Division of Cancer Medicine and Department of Thoracic and Head and Neck Medical Oncology, The University of Texas MD Anderson Cancer Center, Houston, Texas.
Department of Biostatistics, The University of Texas MD Anderson Cancer Center, Houston, Texas.
Clin Cancer Res. 2017 Sep 15;23(18):5489-5501. doi: 10.1158/1078-0432.CCR-16-3216. Epub 2017 May 30.
Resistance to VEGFR inhibitors is a major obstacle in the treatment of non-small cell lung cancer (NSCLC). We investigated the cellular mechanisms mediating resistance of NSCLCs to VEGFR tyrosine kinase inhibitors. We generated murine models of human NSCLC and performed targeted inhibition studies with the VEGFR TKIs cediranib and vandetanib. We used species-specific hybridization of microarrays to compare cancer (human) and stromal (mouse) cell transcriptomes of TKI-sensitive and -resistant tumors. We measured tumor microvascular density and vessel tortuosity to characterize the effects of therapy on the tumor vascular bed. Circulating cytokine and angiogenic factor levels in patients enrolled in VEGFR TKI trials were correlated with clinical outcomes. Murine xenograft models of human lung adenocarcinoma were initially sensitive to VEGFR TKIs, but developed resistance to treatment. Species-specific microarray analysis identified increased expression of stromal-derived hepatocyte growth factor (HGF) as a candidate mediator of TKI resistance and its receptor, c-MET, was activated in cancer cells and tumor-associated stroma. A transient increase in hypoxia-regulated molecules in the initial response phase was followed by adaptive changes resulting in a more tortuous vasculature. Forced HGF expression in cancer cells reduced tumor sensitivity to VEGFR TKIs and produced tumors with tortuous blood vessels. Dual VEGFR/c-MET signaling inhibition delayed the onset of the resistant phenotype and prevented the vascular morphology alterations. In patients with cancer receiving VEGFR TKIs, high pretreatment HGF plasma levels correlated with poorer survival. HGF/c-MET pathway mediates VEGFR inhibitor resistance and vascular remodeling in NSCLC. .

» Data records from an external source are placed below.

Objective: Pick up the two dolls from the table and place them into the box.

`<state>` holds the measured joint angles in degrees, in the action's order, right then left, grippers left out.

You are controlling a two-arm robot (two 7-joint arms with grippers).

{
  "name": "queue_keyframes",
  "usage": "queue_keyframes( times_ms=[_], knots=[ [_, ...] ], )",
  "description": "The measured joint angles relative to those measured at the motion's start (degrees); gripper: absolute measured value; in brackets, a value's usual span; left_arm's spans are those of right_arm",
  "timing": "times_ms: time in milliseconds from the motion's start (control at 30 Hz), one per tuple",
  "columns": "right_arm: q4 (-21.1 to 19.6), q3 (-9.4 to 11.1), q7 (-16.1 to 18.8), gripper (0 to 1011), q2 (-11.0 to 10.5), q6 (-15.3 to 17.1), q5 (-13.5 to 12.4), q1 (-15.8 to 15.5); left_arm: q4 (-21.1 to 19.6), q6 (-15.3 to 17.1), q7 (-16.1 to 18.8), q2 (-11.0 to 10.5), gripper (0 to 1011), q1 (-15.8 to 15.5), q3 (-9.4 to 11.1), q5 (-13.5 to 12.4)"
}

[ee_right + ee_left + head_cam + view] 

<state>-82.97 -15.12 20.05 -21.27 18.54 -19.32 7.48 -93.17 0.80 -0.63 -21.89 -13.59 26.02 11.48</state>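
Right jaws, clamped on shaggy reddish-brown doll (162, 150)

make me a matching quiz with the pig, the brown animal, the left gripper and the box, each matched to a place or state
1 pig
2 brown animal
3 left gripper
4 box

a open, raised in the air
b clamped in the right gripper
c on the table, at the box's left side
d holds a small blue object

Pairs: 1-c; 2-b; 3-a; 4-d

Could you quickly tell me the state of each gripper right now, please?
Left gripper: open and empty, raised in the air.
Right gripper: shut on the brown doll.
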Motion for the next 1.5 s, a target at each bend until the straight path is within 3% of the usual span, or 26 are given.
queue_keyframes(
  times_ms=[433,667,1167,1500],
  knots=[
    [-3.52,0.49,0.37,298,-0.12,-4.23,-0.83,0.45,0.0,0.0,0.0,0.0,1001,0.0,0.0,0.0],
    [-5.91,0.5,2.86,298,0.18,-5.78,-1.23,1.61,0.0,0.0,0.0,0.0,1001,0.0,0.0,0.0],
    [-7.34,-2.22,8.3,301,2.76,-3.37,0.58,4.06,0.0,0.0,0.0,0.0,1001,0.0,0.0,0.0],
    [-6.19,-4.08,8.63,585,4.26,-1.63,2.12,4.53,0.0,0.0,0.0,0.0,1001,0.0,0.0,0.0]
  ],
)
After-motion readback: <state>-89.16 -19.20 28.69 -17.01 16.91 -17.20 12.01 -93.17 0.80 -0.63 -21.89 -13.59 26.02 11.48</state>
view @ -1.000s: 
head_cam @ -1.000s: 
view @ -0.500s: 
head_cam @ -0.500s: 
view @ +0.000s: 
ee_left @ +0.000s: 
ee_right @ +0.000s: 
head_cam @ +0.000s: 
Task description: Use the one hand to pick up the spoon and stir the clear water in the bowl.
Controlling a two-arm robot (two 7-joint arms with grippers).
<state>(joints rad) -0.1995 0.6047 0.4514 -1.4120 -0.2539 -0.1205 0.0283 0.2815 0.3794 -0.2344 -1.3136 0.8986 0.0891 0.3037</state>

血管内皮生长因子受体(VEGFR)抑制剂耐药是治疗非小细胞肺癌(NSCLC)的主要障碍。我们研究了介导 NSCLC 对 VEGFR 酪氨酸激酶抑制剂耐药的细胞机制。我们构建了人 NSCLC 的小鼠模型,并对 VEGFR TKIs 西地尼布和凡德他尼进行了靶向抑制研究。我们使用种间杂交微阵列比较了 TKI 敏感和耐药肿瘤的癌细胞(人)和基质细胞(鼠)转录组。我们测量了肿瘤微血管密度和血管迂曲度,以表征治疗对肿瘤血管床的影响。我们还分析了参加 VEGFR TKI 试验的患者的循环细胞因子和血管生成因子水平,并与临床结果相关联。人肺腺癌的小鼠异种移植模型最初对 VEGFR TKIs 敏感,但对治疗产生耐药性。种间微阵列分析鉴定出基质衍生的肝细胞生长因子(HGF)表达增加是 TKI 耐药的候选介质,其受体 c-MET 在癌细胞和肿瘤相关基质中被激活。在初始反应阶段,缺氧调节分子短暂增加,随后适应性改变导致血管更加迂曲。在癌细胞中强制表达 HGF 会降低肿瘤对 VEGFR TKIs 的敏感性,并产生血管迂曲的肿瘤。双重 VEGFR/c-MET 信号抑制延迟了耐药表型的发生,并防止了血管形态改变。在接受 VEGFR TKIs 治疗的癌症患者中,高预处理 HGF 血浆水平与较差的生存相关。HGF/c-MET 通路介导 NSCLC 中 VEGFR 抑制剂耐药和血管重塑。